*Data block*:
+++
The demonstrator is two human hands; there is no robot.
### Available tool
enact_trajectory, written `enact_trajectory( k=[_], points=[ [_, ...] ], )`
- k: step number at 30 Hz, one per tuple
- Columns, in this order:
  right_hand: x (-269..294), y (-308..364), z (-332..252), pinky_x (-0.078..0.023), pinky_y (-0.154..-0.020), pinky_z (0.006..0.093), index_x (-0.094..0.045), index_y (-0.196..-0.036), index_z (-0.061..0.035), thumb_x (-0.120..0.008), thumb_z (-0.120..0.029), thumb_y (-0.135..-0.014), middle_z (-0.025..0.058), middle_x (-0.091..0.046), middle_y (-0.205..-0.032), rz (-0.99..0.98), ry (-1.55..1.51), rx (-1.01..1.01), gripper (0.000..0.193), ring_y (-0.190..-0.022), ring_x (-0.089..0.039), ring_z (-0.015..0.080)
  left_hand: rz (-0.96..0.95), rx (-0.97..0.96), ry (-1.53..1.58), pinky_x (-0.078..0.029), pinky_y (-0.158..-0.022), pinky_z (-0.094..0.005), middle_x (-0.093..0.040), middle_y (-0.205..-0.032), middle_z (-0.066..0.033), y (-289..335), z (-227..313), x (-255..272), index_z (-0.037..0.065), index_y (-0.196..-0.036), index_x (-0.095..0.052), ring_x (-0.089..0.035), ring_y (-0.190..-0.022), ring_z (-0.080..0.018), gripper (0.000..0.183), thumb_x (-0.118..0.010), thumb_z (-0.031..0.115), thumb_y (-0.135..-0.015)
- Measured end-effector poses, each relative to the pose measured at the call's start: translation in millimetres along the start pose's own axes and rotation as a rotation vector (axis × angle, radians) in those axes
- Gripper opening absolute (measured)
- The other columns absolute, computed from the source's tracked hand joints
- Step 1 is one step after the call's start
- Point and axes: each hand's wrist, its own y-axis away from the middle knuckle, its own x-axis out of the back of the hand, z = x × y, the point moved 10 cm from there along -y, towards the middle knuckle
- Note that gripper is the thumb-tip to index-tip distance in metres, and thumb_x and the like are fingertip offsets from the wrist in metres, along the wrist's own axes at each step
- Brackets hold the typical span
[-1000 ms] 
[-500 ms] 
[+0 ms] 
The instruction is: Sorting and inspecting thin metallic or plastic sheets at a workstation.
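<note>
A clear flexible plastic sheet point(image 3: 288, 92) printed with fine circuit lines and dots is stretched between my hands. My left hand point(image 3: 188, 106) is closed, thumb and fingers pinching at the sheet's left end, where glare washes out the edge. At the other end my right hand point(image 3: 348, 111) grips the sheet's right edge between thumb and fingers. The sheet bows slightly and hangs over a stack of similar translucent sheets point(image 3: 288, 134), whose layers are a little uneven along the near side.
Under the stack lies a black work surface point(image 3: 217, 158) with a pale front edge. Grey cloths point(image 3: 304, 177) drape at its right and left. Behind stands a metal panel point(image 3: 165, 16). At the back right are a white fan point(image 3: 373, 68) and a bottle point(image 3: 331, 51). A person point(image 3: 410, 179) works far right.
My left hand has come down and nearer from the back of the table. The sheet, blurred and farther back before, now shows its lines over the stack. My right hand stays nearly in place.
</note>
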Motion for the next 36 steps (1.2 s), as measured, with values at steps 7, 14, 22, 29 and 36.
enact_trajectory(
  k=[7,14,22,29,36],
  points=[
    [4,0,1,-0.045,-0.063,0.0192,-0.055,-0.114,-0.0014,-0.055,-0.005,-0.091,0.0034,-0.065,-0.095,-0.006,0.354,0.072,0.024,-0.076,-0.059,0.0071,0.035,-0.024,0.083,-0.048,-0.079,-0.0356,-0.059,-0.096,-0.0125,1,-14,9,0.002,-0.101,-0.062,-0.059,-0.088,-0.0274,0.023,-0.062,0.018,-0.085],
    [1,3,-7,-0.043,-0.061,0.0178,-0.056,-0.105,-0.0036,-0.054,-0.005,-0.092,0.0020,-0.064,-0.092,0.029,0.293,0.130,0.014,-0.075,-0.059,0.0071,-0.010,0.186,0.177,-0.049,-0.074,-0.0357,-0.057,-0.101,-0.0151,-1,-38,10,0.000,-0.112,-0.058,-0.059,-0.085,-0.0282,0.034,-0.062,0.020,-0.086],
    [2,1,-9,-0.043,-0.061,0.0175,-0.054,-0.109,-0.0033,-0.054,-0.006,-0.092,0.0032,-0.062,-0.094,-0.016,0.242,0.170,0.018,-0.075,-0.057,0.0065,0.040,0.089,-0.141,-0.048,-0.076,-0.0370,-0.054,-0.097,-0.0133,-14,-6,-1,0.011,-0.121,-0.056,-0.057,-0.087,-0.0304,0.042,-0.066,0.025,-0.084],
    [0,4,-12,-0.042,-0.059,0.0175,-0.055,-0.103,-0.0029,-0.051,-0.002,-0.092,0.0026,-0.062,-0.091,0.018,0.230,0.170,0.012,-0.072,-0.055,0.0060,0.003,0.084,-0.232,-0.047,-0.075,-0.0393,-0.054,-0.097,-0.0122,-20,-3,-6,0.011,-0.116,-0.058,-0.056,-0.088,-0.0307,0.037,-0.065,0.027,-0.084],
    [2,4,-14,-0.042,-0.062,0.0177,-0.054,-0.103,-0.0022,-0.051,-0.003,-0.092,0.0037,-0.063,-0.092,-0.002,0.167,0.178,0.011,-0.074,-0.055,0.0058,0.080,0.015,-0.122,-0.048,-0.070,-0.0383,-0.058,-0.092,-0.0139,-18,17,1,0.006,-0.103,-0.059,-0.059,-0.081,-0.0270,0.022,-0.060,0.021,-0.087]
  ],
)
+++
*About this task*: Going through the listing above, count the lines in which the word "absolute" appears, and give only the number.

*Answer to the problem*: 2